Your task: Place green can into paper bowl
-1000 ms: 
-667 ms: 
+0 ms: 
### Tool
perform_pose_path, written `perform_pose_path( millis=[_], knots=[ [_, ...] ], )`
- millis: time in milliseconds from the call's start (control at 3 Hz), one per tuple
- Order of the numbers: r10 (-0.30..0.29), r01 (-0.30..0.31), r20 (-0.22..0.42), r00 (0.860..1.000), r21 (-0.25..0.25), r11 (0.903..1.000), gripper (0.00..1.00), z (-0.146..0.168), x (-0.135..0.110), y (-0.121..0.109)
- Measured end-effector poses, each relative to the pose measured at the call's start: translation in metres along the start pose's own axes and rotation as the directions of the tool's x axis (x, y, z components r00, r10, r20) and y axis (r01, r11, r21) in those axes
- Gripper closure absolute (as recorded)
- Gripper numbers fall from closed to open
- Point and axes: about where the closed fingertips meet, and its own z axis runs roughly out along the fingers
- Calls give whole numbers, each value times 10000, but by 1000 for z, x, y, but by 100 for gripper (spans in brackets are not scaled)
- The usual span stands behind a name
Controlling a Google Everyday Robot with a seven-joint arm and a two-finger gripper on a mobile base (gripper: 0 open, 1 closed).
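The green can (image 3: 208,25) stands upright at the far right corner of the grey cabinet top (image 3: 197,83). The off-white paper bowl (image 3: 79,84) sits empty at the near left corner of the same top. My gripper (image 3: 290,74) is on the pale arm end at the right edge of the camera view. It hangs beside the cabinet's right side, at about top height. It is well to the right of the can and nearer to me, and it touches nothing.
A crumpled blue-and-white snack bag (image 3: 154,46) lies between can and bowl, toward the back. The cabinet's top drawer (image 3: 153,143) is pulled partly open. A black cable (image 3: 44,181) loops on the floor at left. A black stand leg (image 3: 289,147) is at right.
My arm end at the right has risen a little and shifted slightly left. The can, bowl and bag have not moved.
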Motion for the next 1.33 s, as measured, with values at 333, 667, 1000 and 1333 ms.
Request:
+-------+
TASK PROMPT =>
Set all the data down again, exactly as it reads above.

TASK SOLUTION =>
Your task: Place green can into paper bowl
-1000 ms: 
-667 ms: 
+0 ms: 
### Tool
perform_pose_path, written `perform_pose_path( millis=[_], knots=[ [_, ...] ], )`
- millis: time in milliseconds from the call's start (control at 3 Hz), one per tuple
- Order of the numbers: r10 (-0.30..0.29), r01 (-0.30..0.31), r20 (-0.22..0.42), r00 (0.860..1.000), r21 (-0.25..0.25), r11 (0.903..1.000), gripper (0.00..1.00), z (-0.146..0.168), x (-0.135..0.110), y (-0.121..0.109)
- Measured end-effector poses, each relative to the pose measured at the call's start: translation in metres along the start pose's own axes and rotation as the directions of the tool's x axis (x, y, z components r00, r10, r20) and y axis (r01, r11, r21) in those axes
- Gripper closure absolute (as recorded)
- Gripper numbers fall from closed to open
- Point and axes: about where the closed fingertips meet, and its own z axis runs roughly out along the fingers
- Calls give whole numbers, each value times 10000, but by 1000 for z, x, y, but by 100 for gripper (spans in brackets are not scaled)
- The usual span stands behind a name
Controlling a Google Everyday Robot with a seven-joint arm and a two-finger gripper on a mobile base (gripper: 0 open, 1 closed).
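The green can (image 3: 208,25) stands upright at the far right corner of the grey cabinet top (image 3: 197,83). The off-white paper bowl (image 3: 79,84) sits empty at the near left corner of the same top. My gripper (image 3: 290,74) is on the pale arm end at the right edge of the camera view. It hangs beside the cabinet's right side, at about top height. It is well to the right of the can and nearer to me, and it touches nothing.
A crumpled blue-and-white snack bag (image 3: 154,46) lies between can and bowl, toward the back. The cabinet's top drawer (image 3: 153,143) is pulled partly open. A black cable (image 3: 44,181) loops on the floor at left. A black stand leg (image 3: 289,147) is at right.
My arm end at the right has risen a little and shifted slightly left. The can, bowl and bag have not moved.
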Motion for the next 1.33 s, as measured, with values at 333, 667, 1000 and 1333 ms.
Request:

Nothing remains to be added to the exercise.